- [ABOUT THIS EXERCISE]:
Of the lines below, write out exactly those from the line with "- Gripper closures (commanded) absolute" through the line with "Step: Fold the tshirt", both included, and skip the rest.

- [THE DATA]:
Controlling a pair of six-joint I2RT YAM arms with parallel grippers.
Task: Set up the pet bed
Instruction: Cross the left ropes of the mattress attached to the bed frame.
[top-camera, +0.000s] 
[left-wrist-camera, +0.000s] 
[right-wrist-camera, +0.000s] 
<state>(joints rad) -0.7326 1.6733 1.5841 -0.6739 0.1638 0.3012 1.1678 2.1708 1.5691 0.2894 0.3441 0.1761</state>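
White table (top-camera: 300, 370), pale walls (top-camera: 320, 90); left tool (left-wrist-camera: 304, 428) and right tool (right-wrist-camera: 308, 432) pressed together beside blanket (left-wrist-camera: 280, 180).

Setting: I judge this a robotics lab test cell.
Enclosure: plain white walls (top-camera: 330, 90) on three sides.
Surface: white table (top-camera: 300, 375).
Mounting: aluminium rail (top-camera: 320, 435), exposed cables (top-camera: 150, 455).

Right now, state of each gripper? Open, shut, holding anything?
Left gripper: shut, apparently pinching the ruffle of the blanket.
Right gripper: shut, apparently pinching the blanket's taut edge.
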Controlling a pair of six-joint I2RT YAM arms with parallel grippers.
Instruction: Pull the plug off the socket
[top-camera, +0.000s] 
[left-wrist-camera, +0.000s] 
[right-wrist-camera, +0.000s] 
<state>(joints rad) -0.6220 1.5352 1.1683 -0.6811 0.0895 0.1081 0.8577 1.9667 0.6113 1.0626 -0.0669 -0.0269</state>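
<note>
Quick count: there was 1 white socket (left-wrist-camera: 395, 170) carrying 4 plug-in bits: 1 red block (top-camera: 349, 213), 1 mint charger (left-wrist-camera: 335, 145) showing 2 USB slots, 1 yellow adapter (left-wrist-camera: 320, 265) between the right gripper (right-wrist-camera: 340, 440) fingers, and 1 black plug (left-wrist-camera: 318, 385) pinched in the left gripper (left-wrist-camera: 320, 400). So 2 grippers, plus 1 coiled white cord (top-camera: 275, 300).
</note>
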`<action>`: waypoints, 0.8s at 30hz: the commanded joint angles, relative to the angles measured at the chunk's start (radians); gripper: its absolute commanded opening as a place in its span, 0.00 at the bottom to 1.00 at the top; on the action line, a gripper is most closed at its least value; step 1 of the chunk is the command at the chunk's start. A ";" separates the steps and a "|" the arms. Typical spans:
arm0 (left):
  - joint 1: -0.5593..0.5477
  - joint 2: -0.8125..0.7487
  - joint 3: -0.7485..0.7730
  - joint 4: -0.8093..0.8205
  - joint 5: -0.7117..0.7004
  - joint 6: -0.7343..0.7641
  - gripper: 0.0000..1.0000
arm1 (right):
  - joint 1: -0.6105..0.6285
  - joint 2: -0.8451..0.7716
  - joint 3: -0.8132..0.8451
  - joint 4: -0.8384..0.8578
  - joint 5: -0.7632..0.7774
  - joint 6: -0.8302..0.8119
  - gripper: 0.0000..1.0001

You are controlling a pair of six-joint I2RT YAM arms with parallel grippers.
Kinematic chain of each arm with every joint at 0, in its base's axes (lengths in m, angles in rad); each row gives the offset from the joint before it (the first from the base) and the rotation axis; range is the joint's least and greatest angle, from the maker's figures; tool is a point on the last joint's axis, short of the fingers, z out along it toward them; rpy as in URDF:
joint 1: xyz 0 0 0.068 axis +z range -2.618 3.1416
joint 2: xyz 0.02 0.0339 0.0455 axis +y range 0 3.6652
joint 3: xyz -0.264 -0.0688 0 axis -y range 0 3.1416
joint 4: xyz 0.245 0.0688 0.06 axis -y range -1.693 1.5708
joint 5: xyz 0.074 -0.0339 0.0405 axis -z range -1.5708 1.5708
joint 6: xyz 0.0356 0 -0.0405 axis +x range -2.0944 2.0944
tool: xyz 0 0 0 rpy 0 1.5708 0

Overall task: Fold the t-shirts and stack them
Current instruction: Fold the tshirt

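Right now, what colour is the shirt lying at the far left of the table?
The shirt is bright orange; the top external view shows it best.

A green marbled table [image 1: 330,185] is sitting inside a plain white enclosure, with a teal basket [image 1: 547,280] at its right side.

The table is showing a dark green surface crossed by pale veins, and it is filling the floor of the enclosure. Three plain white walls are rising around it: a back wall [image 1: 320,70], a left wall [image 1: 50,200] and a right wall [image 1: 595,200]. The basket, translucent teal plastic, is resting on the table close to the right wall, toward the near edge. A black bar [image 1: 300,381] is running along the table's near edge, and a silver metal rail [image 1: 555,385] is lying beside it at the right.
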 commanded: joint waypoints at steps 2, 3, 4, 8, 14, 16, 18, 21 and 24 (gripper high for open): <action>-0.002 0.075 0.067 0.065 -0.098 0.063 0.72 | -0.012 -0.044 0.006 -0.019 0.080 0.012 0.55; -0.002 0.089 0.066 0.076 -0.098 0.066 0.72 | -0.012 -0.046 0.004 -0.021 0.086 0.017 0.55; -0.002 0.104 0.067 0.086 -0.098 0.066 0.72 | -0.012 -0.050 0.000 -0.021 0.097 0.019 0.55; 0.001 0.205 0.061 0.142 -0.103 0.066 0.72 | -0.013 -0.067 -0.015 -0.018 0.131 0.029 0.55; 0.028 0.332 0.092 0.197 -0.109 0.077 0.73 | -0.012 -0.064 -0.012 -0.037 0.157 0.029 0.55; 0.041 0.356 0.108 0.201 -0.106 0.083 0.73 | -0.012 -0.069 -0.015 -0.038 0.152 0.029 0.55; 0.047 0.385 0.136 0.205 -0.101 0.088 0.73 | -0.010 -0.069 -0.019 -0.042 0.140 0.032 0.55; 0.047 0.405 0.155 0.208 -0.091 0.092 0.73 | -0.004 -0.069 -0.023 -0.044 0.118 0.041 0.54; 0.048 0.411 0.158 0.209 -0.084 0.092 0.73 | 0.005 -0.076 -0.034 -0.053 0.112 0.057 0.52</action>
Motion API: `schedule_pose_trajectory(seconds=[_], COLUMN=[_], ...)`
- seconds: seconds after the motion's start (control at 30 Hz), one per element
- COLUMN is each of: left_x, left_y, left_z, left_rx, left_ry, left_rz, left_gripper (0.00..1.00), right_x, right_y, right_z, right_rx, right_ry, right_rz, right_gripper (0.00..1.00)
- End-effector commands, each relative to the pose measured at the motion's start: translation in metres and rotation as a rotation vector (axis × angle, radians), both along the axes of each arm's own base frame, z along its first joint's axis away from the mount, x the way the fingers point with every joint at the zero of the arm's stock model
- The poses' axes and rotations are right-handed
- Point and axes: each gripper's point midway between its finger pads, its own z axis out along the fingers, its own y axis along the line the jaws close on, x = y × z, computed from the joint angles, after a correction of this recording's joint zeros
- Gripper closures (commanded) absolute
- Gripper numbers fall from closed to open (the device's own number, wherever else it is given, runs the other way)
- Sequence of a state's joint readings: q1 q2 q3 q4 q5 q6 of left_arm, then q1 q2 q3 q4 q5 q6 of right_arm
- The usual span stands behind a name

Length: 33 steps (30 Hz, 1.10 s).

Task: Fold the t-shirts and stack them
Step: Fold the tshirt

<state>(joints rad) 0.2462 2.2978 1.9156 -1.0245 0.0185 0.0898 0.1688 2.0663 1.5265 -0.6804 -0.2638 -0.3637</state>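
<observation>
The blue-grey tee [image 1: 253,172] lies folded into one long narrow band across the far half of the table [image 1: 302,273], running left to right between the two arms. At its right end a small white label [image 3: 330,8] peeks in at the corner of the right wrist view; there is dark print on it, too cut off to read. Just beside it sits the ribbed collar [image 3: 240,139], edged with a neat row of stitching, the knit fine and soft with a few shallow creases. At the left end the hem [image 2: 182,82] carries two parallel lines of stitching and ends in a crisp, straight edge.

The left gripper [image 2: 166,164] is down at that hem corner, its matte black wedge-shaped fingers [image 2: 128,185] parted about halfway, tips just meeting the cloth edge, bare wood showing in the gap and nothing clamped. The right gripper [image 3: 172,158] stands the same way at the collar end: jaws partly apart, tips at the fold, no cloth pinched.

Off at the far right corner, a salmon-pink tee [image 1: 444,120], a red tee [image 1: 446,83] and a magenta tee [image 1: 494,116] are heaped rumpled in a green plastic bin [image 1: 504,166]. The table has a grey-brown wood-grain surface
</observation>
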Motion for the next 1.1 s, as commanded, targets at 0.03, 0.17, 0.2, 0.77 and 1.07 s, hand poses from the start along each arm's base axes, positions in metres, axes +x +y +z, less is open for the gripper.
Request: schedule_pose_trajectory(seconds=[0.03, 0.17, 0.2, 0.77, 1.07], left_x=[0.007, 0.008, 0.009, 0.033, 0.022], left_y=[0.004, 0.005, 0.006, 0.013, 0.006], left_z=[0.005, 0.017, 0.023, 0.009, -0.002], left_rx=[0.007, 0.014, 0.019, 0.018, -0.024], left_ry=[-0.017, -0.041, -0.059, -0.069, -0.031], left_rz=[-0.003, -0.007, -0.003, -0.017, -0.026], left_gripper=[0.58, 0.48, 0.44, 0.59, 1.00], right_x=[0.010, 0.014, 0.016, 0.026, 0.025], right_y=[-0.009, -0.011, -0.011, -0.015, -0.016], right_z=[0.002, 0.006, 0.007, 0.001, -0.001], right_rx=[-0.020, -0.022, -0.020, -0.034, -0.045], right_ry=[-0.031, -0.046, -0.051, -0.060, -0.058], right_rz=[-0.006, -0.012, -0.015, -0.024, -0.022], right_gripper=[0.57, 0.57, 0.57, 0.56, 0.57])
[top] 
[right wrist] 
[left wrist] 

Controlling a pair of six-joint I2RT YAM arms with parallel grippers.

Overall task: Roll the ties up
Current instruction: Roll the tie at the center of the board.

- [RESPONSE TO THE TASK]:
- Gripper closures (commanded) absolute
- Gripper numbers fall from closed to open (the device's own number, wherever else it is given, runs the other way)
- Sequence of a state's joint readings: q1 q2 q3 q4 q5 q6 of left_arm, then q1 q2 q3 q4 q5 q6 of right_arm
- The usual span stands behind a name

Length: 33 steps (30 Hz, 1.10 s).

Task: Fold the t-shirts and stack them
Step: Fold the tshirt

There is nothing more to the exercise.